Yeni Sayfa / Ahmet Sever


       Strasbourg’tan son haber: “Avrupa İnsan Hakları Mahkemesi (AİHM) Türkiye’yi işkenceden mahkum etti. Türkiye, iki işkence mağduruna toplam 205 milyar lira tazminat ödeyecek."
       Bu kaçıncı mahkumiyet? Artık kanıksadık. Oysa, tam tersine irkilmemiz ve silkinmemiz gerekiyor.
       Profesör Bakır Çağlar bir süredir alarm zilleri çalıyor. Durmadan uyarıyor: “Sırada binlerce dava var. Böyle giderse, Türkiye’nin bütçesi, tazminatları ödemede çok zorlanır."
       Peki, ne yapmak lazım? Bir kere şimdiye kadarki şikayetlerle ilgili yapacak fazla bir şey yok. Sadece, Strasbourg’daki tek Türk Yargıç Rıza Türmen’in önerdiği gibi, biriken davalar “dostane çözüm" yoluyla eritilebilir. Bu yolla, ödenecek tazminatların daha düşük olması sağlanabilir, o kadar.
       Asıl, bugün ve yarın Türkiye sınırları içinde yapılması gerekenler önemli. İşkence sorununu kaynağında kurutmaktan başka çaremiz yok. Strasbourg’tan yüzümüze vurulan “ayıpötan kurtulmanın çaresi bizim elimizde. İşkenceyi önlemenin yolu belli. Ortaya “güçlü bir irade" koymamız şart. İşkence yapan, korunmayacağını, müsamaha görmeyeceğini ve mutlaka cezalandırılacağını bilmeli. Yalnız işkence yapan değil, işkence iddialarıyla ilgili soruşturmayı savsaklayan, örtbas eden de cezalandırılacağını bilmeli.
       Hem olacak iş midir? Birileri işkence ve kötü muamele yapacak, yüzlerce işkence davasından trilyonlarca liralık tazminatı Türk devleti, yani Türk halkı ödeyecek.
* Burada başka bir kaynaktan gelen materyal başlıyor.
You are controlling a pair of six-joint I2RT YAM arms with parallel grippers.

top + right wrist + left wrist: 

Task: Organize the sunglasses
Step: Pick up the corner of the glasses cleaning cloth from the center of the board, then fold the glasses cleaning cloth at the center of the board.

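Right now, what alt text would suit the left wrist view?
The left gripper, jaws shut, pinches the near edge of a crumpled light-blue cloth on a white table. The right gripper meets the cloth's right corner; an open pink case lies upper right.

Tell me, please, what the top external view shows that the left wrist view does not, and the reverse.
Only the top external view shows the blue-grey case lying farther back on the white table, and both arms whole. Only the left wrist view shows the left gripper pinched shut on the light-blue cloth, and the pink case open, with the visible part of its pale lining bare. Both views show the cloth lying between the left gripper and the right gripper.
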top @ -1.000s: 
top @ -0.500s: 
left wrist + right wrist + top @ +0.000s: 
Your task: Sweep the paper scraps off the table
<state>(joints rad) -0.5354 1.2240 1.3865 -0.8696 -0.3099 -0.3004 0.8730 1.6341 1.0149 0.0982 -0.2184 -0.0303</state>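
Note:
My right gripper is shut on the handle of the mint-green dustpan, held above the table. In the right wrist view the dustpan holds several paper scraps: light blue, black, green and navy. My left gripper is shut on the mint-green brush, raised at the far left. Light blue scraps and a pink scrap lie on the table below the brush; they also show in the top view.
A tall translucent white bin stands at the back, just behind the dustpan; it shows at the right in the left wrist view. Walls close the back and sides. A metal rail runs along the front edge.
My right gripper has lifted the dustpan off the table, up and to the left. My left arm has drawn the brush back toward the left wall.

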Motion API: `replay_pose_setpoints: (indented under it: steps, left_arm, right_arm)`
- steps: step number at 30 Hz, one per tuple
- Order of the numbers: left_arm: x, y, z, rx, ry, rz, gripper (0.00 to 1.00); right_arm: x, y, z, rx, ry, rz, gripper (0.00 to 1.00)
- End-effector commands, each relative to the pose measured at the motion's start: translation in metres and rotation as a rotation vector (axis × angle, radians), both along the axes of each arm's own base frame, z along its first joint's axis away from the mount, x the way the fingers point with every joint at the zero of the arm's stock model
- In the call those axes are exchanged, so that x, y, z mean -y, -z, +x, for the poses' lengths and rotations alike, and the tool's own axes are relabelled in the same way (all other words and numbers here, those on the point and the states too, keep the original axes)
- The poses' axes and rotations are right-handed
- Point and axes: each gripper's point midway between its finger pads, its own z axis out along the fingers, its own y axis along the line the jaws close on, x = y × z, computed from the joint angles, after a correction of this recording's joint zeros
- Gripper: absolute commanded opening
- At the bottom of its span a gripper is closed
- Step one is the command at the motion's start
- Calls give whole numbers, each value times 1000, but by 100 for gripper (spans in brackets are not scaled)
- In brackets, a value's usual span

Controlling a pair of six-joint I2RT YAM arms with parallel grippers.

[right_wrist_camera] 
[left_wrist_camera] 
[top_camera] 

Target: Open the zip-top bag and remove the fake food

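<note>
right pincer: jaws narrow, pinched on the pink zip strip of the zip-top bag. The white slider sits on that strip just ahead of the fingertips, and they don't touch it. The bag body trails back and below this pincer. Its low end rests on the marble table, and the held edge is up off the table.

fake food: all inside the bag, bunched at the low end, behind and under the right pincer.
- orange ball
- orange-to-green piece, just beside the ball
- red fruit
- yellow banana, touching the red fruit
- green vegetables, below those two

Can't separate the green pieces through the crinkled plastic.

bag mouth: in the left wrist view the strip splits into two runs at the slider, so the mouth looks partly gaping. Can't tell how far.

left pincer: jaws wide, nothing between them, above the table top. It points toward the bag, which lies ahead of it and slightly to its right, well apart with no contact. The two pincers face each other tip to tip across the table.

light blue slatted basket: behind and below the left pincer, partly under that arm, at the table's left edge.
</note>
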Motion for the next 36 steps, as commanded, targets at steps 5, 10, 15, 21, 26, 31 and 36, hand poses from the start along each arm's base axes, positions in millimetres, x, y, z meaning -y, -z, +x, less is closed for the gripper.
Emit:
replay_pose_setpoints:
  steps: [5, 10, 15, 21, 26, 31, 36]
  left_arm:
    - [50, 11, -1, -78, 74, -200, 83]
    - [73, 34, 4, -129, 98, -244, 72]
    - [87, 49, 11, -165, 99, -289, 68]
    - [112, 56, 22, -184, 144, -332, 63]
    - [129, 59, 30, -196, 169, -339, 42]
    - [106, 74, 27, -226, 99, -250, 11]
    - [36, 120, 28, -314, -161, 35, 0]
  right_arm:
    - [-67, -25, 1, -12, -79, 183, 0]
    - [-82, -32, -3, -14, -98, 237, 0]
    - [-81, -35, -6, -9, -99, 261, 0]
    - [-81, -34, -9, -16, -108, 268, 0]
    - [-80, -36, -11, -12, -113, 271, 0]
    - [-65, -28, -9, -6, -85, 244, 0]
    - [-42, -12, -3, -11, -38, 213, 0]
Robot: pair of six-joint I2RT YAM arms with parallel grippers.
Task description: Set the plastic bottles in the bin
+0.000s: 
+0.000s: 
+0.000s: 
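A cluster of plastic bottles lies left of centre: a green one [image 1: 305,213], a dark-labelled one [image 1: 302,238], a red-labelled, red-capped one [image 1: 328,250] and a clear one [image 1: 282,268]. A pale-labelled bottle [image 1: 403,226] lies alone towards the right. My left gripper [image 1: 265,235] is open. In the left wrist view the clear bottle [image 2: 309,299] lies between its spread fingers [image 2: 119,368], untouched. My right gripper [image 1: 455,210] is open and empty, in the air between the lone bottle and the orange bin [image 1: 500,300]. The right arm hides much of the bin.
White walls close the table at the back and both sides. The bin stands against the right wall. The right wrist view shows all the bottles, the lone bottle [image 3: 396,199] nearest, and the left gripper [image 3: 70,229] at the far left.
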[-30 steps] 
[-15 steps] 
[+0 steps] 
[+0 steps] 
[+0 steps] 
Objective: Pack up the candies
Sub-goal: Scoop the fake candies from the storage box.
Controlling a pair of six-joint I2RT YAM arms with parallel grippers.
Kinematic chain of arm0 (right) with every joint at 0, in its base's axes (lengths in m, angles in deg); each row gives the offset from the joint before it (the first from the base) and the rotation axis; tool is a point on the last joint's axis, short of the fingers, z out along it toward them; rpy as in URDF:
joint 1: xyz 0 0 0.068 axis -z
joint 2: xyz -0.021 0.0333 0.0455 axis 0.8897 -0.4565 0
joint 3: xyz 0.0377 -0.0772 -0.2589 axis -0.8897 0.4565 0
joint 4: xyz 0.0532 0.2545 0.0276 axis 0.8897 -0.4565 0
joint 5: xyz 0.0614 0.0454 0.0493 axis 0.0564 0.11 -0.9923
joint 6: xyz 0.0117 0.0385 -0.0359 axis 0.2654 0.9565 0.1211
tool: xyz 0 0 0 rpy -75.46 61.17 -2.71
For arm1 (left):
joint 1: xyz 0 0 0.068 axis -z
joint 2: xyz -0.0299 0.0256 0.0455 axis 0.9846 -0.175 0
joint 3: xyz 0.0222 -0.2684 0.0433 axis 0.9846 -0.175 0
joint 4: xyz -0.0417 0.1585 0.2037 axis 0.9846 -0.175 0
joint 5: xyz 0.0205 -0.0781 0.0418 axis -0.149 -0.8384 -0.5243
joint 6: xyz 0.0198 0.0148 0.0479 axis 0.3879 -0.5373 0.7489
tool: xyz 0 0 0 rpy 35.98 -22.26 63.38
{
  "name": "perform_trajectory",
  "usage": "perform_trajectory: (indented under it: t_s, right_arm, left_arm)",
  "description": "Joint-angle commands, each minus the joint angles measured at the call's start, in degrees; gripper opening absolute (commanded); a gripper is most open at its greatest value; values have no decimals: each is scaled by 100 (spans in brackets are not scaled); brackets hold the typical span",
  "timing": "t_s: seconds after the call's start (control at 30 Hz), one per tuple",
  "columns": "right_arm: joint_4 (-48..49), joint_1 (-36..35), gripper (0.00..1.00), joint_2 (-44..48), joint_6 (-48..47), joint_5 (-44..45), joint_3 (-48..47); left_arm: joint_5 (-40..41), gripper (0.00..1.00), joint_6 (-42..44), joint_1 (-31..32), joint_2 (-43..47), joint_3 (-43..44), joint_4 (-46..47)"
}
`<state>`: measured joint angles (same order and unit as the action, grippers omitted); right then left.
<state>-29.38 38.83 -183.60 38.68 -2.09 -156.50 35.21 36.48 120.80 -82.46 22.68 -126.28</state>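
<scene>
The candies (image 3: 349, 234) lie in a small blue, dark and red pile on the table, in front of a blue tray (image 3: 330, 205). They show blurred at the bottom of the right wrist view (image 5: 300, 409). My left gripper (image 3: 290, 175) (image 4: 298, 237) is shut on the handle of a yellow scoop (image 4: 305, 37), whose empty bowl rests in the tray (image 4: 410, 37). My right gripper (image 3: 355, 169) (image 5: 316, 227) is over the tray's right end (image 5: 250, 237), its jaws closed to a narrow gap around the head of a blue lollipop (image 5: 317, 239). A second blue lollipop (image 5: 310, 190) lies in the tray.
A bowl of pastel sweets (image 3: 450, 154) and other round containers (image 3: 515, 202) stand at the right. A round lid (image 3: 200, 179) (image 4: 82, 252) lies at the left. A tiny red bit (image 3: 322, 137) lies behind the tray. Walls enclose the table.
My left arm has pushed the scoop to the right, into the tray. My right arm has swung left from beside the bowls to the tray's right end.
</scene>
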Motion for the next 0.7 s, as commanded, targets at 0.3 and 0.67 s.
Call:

Başka bir ifadeyle, birileri suç işleyecek, cezayı başkaları ödeyecek. İşkence ile hiçbir ilgisi olmayan işçinin, memurun ücretlerinden kesilen vergiler, karakollarda, cezaevlerinde işlenen suçların bedeli olacak.
       Ceza, suç işleyene kesilir. Suçlunun cezasını suçsuza kesemezsiniz.

Arkalarından baka kaldık

       Portekiz, İspanya, Yunanistan ve Türkiye, 1970’li yıllarda ekonomik ve siyasi açıdan aşağı yukarı aynı durumdaydı. Dünya Bankası’nın raporuna göre, bu dört ülkede, kişi başına milli gelir düzeyi birbirine yakındı. Siyasi alanda da çarpıcı benzerlikler vardı. Bu dört ülke de, askeri yönetimlerden veya asker kontrolündeki yönetimlerden çıkmış ve demokrasiyi tam anlamıyla işler hale getirmemişti.
       Aradan 20 yıla yakın bir zaman geçti. Bu süre içinde, Yunanistan, İspanya ve Portekiz, hem ekonomik, hem de siyasi bakımdan Türkiye’yi açık farkla geride bıraktı. Artık onlar, demokrasilerini ve milli gelirlerini Avrupa standartlarına yükseltmeyi başarmış durumdalar. Zaten, Yunanistan 19, İspanya ve Portekiz 14 yıldır Avrupa Birliği üyesi.
       Peki, ne oldu da, Türkiye bu üç ülkenin çok gerisinde kaldı? Yunanistan, İspanya ve Portekiz ne yaptı da, Türkiye’nin bu kadar önüne geçti?
       Aynı konumda olduğumuz ülkeler, hızlı trenlere binip son sürat yol alırken, biz niye arkalarından baka kaldık?
       Denebilir ki, “Onları hızlı trenlere bindirdiler, ancak, bizi almadılar." O zaman şu soruyu sormak gerekir: “Biz bu trenlere binebilmek için ne yaptık?"

‘Ölüm kurtuluş olur’

       İdam cezasının kaldırılması, Türkiye gündeminin ön sıralarındaki yerini koruyor. Bu noktada, PKK lideri Apo bağlamında şehit yakınlarının tepkileri, öfkeleri hassasiyet yaratıyor. Ancak, idamın aslında bir ceza değil, kurtuluş olduğu acılı yüreklere anlatılabilir.
       Daha önce de bu örneği vermiştik: İngiltere’de beş küçük çocuğa tecavüz ettikten sonra onları öldüren bir sapık, ömür boyu hapis cezasına çarptırılıyor. Bir küçük hücrede tek başına 30 yıl geçiren bu cani, 65 yaşına geldiğinde, “Artık dayanamıyorum. Ölmek istiyorum. Beni öldürün, ölmeme izin verin" diyor. Kendisine, “Hayır. Sen ölemezsin. Ölüm senin için kurtuluş olur. Doğal bir şekilde ölünceye kadar cezasını bu dar hücrede çekeceksin" deniyor.
       İngilizler, bu sapığı öldürmek bir yana, ellerinden gelse genetik devrim yoluyla yaşamını, daha doğrusu cezasını uzatacaklar.
       Türkiye’de şöyle bir kaygı var: Apo idam edilmezse, 5 - 10 sene sonra serbest kalır. İşte, bu noktada kesin bir önlem alınabilir. Apo’nun hiçbir şekilde aftan ya da ceza indiriminden yararlanamayacağı hükme bağlanabilir.